TASK BRIEF: Show the lines below that contain the string "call".
************
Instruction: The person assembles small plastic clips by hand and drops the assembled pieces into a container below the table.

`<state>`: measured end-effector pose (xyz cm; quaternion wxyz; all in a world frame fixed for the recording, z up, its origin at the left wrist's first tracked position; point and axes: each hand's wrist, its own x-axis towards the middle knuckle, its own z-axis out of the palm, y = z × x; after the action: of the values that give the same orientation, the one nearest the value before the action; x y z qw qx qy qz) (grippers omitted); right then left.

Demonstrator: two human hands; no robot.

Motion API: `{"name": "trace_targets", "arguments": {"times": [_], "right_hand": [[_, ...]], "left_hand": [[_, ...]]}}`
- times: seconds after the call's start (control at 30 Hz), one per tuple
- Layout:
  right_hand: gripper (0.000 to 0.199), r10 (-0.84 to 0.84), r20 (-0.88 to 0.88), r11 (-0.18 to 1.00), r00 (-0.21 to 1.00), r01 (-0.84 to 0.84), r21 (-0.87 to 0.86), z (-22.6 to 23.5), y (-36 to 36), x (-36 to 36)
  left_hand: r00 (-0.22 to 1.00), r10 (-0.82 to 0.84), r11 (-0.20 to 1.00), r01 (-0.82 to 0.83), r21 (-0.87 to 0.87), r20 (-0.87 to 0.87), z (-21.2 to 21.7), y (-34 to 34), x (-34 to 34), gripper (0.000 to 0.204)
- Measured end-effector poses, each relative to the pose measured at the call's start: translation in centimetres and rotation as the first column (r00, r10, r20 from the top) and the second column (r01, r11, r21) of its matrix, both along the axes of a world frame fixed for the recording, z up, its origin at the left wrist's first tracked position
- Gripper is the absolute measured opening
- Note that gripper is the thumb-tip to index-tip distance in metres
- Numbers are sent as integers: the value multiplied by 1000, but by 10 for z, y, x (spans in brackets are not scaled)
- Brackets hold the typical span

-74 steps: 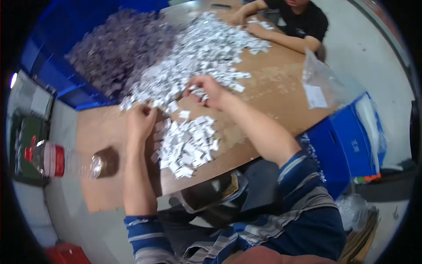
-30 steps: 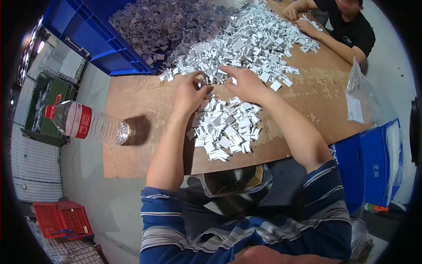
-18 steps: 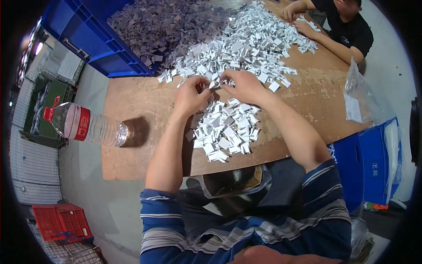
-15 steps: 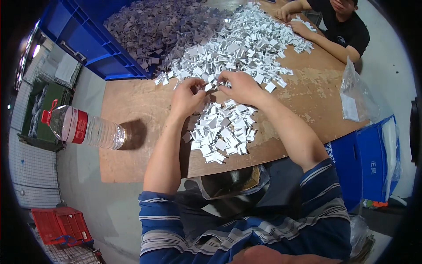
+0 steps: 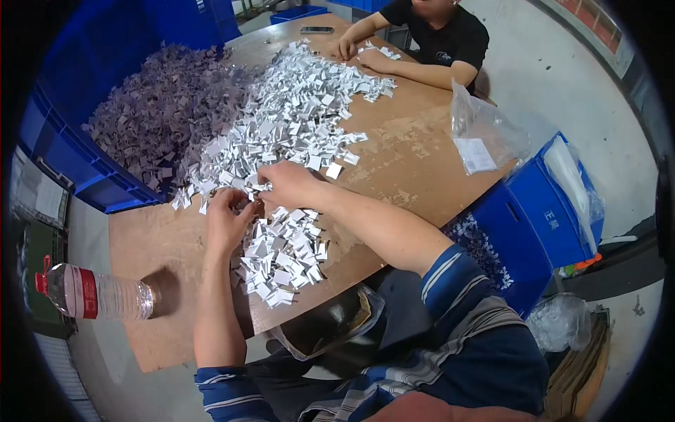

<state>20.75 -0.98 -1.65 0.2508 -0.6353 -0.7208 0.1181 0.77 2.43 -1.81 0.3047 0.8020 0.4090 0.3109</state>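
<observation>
Left of the frame's middle, the bare left hand (image 5: 226, 224) and bare right hand (image 5: 288, 184) curl at a heap of small, flat white pieces (image 5: 281, 119). I can't tell if their fingers pinch any.

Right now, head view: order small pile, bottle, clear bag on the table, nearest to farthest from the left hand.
From the left hand:
1. Small pile, at its lower right.
2. Bottle, out to its left.
3. Clear bag, far right on the table.

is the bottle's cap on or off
On: the red cap sits atop the bottle. Whether it is screwed tight, the picture cannot tell.
</observation>
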Motion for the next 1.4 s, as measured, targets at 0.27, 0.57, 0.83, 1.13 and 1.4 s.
{"name": "trace_targets", "arguments": {"times": [0.27,0.57,0.83,1.13,1.4], "right_hand": [[23,50,-15,997,999,-49,54,-11,4,9],[23,37,-79,999,996,-38,-7,2,-2,12],[24,175,-54,984,983,-176,-24,6,-2,17],[22,121,-382,992,916,-100,74,-7,2,17],[27,-21,-762,972,647,-166,-168,0,7,14]], "left_hand": [[995,19,983,0,-185,101,-1,2,-3,17],[991,34,980,-7,-200,131,-1,-1,-1,15],[989,1,988,21,-150,147,-9,4,-4,16],[985,14,985,15,-170,170,-6,1,-2,16],[970,21,995,4,-101,244,0,-8,5,16]]}}
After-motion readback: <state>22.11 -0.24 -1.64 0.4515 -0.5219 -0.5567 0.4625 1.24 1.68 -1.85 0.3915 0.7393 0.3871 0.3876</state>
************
TASK OUTPUT:
- times: seconds after the call's start (control at 30 Hz), one per tuple
- Measured end-effector poses, each relative to the pose measured at the call's start: translation in centimetres and rotation as the first column (r00, r10, r20 from the top) and the second column (r01, r11, r21) of its matrix, both along the axes of a world frame fixed for the recording, z up, its origin at the left wrist's first tracked position

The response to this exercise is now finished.